# Spatial Lags: Concept and Applications

Spatial lags represent a way to incorporate spatial relationships into the analysis of spatial data. A spatial lag for a variable at a location is the weighted average of the values of that variable at neighboring locations. This concept is rooted in the idea of spatial dependence, where the value of a variable in one location depends on values in nearby locations. 

## **Why Use Spatial Lags?**
#### Spatial lags are used to:
 - Capture spatial dependencies in data (e.g., areas with similar socio-economic characteristics are often geographically clustered).
 - Include spatial effects in regression models to improve model accuracy and interpretability.
 - Measure the influence of neighbors' characteristics on outcomes at a specific location.
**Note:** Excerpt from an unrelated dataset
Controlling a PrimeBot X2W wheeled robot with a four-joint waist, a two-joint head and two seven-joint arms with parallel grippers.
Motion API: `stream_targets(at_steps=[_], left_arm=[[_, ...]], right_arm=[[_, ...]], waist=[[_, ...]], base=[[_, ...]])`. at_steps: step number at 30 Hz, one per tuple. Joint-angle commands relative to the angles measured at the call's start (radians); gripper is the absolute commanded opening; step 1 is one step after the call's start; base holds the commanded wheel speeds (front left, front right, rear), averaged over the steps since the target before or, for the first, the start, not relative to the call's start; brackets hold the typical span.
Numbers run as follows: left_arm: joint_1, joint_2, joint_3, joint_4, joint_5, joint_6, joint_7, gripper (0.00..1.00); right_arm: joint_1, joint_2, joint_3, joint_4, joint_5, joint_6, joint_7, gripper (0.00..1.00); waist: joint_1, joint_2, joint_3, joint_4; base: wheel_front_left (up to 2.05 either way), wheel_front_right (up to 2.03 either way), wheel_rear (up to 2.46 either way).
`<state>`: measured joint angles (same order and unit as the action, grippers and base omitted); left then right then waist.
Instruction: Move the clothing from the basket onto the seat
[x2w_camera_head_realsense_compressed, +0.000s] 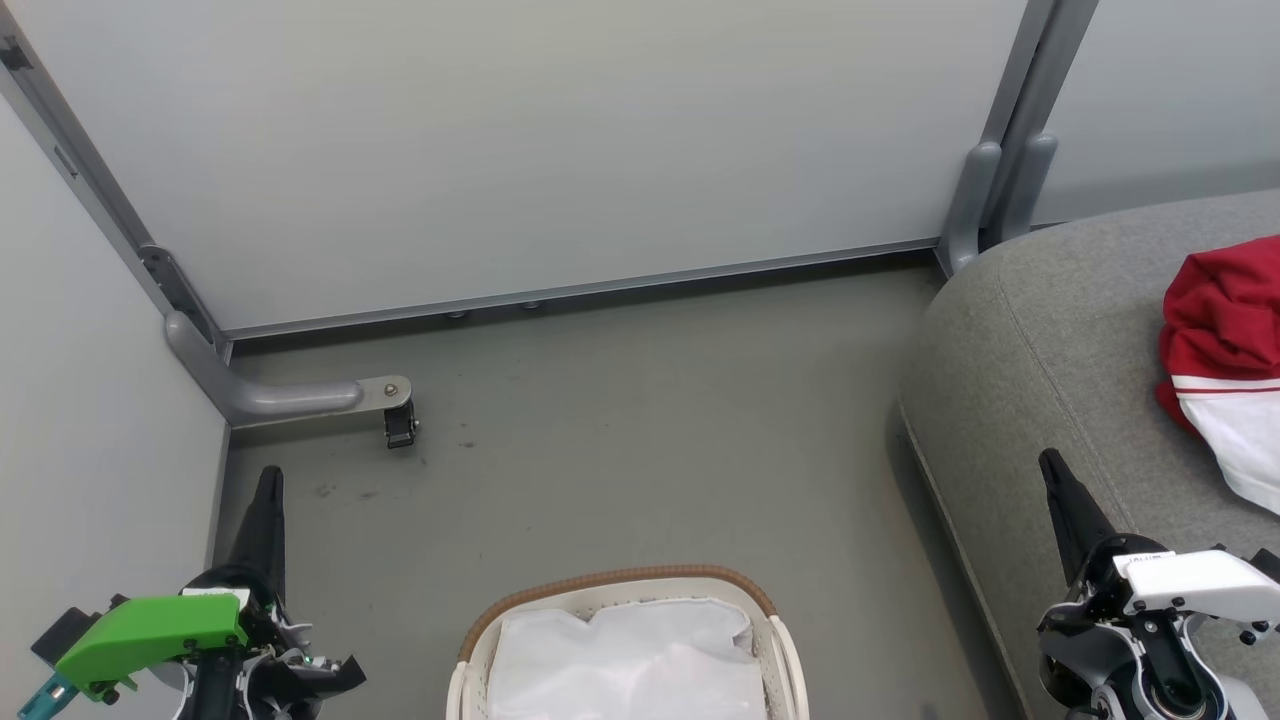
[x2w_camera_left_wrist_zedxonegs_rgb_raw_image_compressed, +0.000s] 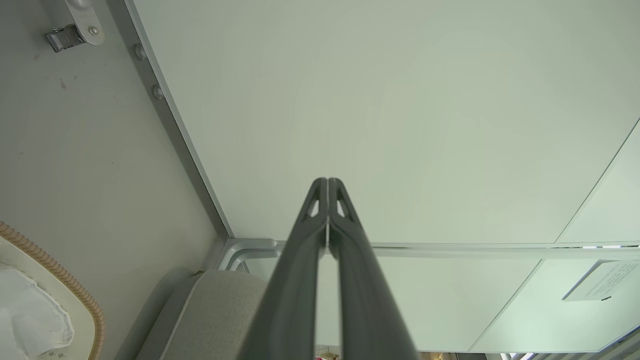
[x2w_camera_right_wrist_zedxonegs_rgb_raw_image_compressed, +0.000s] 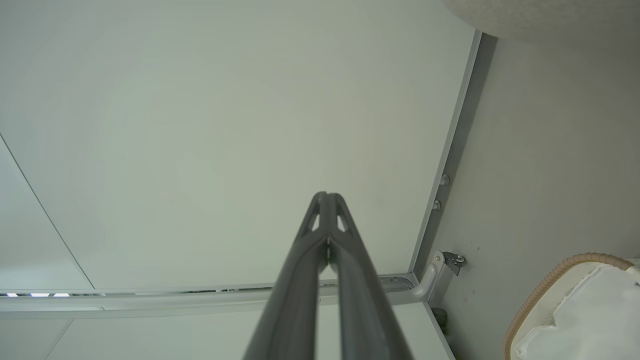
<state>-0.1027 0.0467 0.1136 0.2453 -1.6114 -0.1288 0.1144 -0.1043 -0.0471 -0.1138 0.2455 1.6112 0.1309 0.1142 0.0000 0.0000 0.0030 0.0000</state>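
The red-and-white clothing (x2w_camera_head_realsense_compressed: 1225, 350) lies crumpled on the grey seat (x2w_camera_head_realsense_compressed: 1050, 330), right of the basket (x2w_camera_head_realsense_compressed: 620, 578), which holds its white liner (x2w_camera_head_realsense_compressed: 620, 660). The left fingers (x2w_camera_left_wrist_zedxonegs_rgb_raw_image_compressed: 300, 260) and right fingers (x2w_camera_right_wrist_zedxonegs_rgb_raw_image_compressed: 300, 260) flank the basket, both clenched on nothing.

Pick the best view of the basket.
Head view: the basket sits bottom centre, far rim and white liner visible, near end cropped. Left wrist view catches a lower-left sliver; right wrist view a lower-right sliver.

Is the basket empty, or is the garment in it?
Empty of clothing, as far as visible: the basket holds its white liner, and the red garment lies on the grey seat.
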Motion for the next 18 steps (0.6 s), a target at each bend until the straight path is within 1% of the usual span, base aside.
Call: stream_targets(at_steps=[1,18], left_arm=[[-0.012,0.007,0.002,-0.002,-0.003,-0.005,0.003,0.00],[-0.012,0.007,0.002,-0.002,-0.003,-0.005,0.003,0.00]], right_arm=[[-0.007,-0.006,-0.002,-0.004,0.003,0.000,0.004,0.00],[-0.007,-0.006,-0.002,-0.004,0.003,0.000,0.003,0.00]], waist=[[0.0000,0.0000,0.000,0.000],[0.0000,0.0000,0.000,0.000]], base=[[0.00,0.00,0.00],[0.00,0.00,0.00]])
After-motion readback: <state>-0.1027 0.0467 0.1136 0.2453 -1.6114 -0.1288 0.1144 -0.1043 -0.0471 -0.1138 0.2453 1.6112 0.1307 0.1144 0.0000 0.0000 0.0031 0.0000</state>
## **When Should Spatial Lags Be Used?**
## Spatial lags are relevant when:
 - There is a clear spatial structure in the data (e.g., geographic proximity, adjacency).
 - Spatial autocorrelation exists, indicated by tests like Moran's I or Geary's C.
 - Spatial spillovers or diffusion effects are hypothesized (e.g., policies, economic trends, or environmental effects).

## **Utilities of Spatial Lags**
 1. **Descriptive Analysis**: Understanding spatial patterns and clusters.
 2. **Regression Models**: Including spatial lags as independent variables helps model spatial spillover effects (Spatial Lag Model).
 3. **Policy Implications**: Assessing the impact of interventions or neighboring regions' influence.
 4. **Visualization**: Creating maps of spatial lag variables to identify local trends.

## **Key References**:
 - Anselin, L. (1988). *Spatial Econometrics: Methods and Models*. Springer Science & Business Media.
 - LeSage, J. P., & Pace, R. K. (2009). *Introduction to Spatial Econometrics*. CRC Press.
 - Griffith, D. A. (1987). *Spatial Autocorrelation: A Primer*. Resource Publications in Geography.

## The following code demonstrates the creation, use, and analysis of spatial lags, including visualization and regression models, using Python and freely available datasets.


In [None]:
import geopandas as gpd
import numpy as np
import pandas as pd
import matplotlib.pyplot as plt
from libpysal.weights import Queen, W
from pysal.model import spreg
from pysal.explore.esda import Moran
from pysal.explore.esda.moran import Moran_Local

# Load a sample dataset: the Columbus dataset
# This dataset contains socio-economic data and geometry for neighborhoods in Columbus, Ohio.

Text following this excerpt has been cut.